SUMMARY
The cerebellum is characterized by stereotyped cytoarchitecture across all of its lobules. However, recent evidence
has revealed new complexity in these circuits, including variation in cells types, connectivity patterns, and receptor
expression. Within the vestibulocerebellum, there is an excitatory glutamatergic interneuron cell type known as the
unipolar brush cell (UBC). UBCs are heavily enriched within regions of the cerebellum controlling eye movements and
vestibular processing. UBCs receive input from mossy fibers entering the cerebellum and form a local recurrent feed-
forward excitatory network. This connectivity suggests that UBCs may perform large scale transformations on inputs to
the cerebellum. Several distinct functions for these cells within the cerebellum have been proposed, but the resulting
hypotheses have been difficult to test without selective genetic tools for targeting UBCs. We have found a transgenic
mouse line that selectively labels the most common subtype of UBCs. In addition, our preliminary data show that
vestibulocerebellar Purkinje cells make functional inhibitory synapses onto UBCs. The goals of this project are to
examine how UBCs modulate information flow to the cerebellum, using a combination of optogenetic,
electrophysiology, and imaging techniques and to characterize a novel feedback circuit from Purkinje cells to UBCs.
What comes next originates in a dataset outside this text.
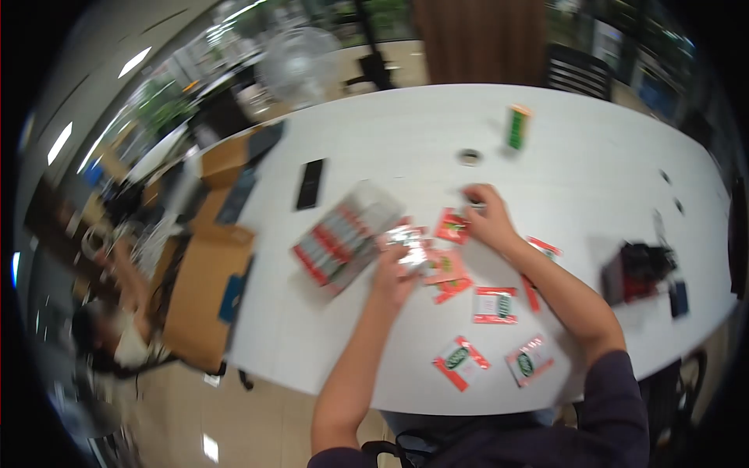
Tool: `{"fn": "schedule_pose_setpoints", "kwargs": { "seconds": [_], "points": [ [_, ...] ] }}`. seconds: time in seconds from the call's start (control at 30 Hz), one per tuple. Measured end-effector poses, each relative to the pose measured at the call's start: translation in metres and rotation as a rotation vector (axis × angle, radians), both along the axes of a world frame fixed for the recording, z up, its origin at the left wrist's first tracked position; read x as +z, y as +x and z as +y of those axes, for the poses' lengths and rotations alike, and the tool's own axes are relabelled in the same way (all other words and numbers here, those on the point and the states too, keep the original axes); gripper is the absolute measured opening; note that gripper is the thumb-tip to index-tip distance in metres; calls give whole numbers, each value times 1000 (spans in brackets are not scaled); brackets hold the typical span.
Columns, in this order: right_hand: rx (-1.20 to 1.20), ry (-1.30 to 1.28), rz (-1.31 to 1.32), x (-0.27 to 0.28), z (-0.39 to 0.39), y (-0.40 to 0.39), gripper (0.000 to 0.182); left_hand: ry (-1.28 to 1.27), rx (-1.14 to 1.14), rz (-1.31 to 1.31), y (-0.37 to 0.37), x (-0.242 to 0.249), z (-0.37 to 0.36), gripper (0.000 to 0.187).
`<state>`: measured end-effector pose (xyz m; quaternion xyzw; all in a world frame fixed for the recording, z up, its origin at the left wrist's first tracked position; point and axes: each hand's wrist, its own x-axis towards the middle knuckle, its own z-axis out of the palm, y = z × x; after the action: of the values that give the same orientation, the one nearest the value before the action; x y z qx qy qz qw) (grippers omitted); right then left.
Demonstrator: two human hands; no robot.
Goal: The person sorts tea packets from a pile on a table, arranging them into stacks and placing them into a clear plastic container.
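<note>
My left hand (396, 273) is closed on a shiny silver and red packet (409, 248), beside a clear bag (347, 234) holding red and grey packets. My right hand (485, 217) has its fingers bent together over a small dark item too blurred to name, just above a red packet (451, 226). Overlapping red packets (443, 267) lie between my hands. Nearer to me, flat on the white table (374, 132), are several red and white packets, among them one with a green oval (495, 305) and another at the lower right (530, 361).
A black phone (310, 184) lies beyond the bag. Farther back are a round dark-rimmed item (470, 157) and a green and yellow box (517, 129). A black and red object (640, 273) stands right. Open cardboard boxes (204, 288) and another person (125, 327) are left.
</note>
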<state>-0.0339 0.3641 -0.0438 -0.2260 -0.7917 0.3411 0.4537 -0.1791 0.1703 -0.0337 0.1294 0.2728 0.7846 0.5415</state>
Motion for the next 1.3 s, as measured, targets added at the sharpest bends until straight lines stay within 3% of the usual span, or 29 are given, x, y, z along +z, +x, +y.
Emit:
{"fn": "schedule_pose_setpoints", "kwargs": {
  "seconds": [0.17,0.27,0.37,0.47,0.6,0.73,0.9,1.0,1.1,1.23,1.3],
  "points": [
    [65,-228,43,99,-10,33,29,-144,0,122,7,17,1,65],
    [169,-102,1,142,-22,64,27,-163,5,123,10,18,1,62],
    [260,190,-299,171,-39,96,30,-163,25,112,7,17,1,59],
    [259,284,-822,175,-50,119,37,-146,32,131,8,22,-2,56],
    [233,247,-1157,157,-34,125,43,-141,24,105,7,15,1,54],
    [48,337,-1324,127,-3,111,40,-78,26,131,7,17,-2,54],
    [229,152,-1341,132,-10,109,53,-120,107,264,1,12,-4,44],
    [262,187,-1305,120,-6,112,57,-299,73,452,0,14,-3,52],
    [231,153,-1412,113,-6,109,62,-292,70,847,14,18,3,64],
    [137,200,-1503,98,-13,103,65,-303,234,1410,27,16,3,71],
    [217,242,-1488,97,-11,101,56,-304,289,1681,29,14,3,70]
  ]
}}
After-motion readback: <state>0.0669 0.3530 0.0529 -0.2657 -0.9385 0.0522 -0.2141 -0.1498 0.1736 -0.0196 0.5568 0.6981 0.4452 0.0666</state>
Aim 1 is to characterize the responses of Purkinje cells to optogenetic activation of UBCs. This will be accomplished
by using light-gated opsin ChR2 to activate UBCs directly and measuring either the firing responses or synaptic
currents in Purkinje cells. We will also use inhibitory opsins to transiently inactivate UBCs and examine how Purkinje
cells respond to mossy fiber input in the presence or absence of UBC activity. Aim 2 will examine new synaptic
connections between Purkinje cells and UBCs, using promoter-restricted specific optogenetic activation of Purkinje
cells with recordings from genetically identified UBCs. Using stimulation of mossy fiber inputs, we will record the
spatiotemporal dynamics of UBC activity. This will be done with both cell-attached recordings and rapid 3D light-sheet
imaging of calcium dynamics to image activity in dozens of UBCs simultaneously. To measure how circuit level
Purkinje cell inhibition of the granular layer neurons alters UBC activity, in interleaved trials, we will combine mossy
fiber activation with optogenetically evoked Purkinje cell firing. Carrying out these experiments will build a conceptual
framework to explain how UBCs operate within feedback circuits to regulate cerebellar output, relevant to motor
control in physiological and pathological conditions.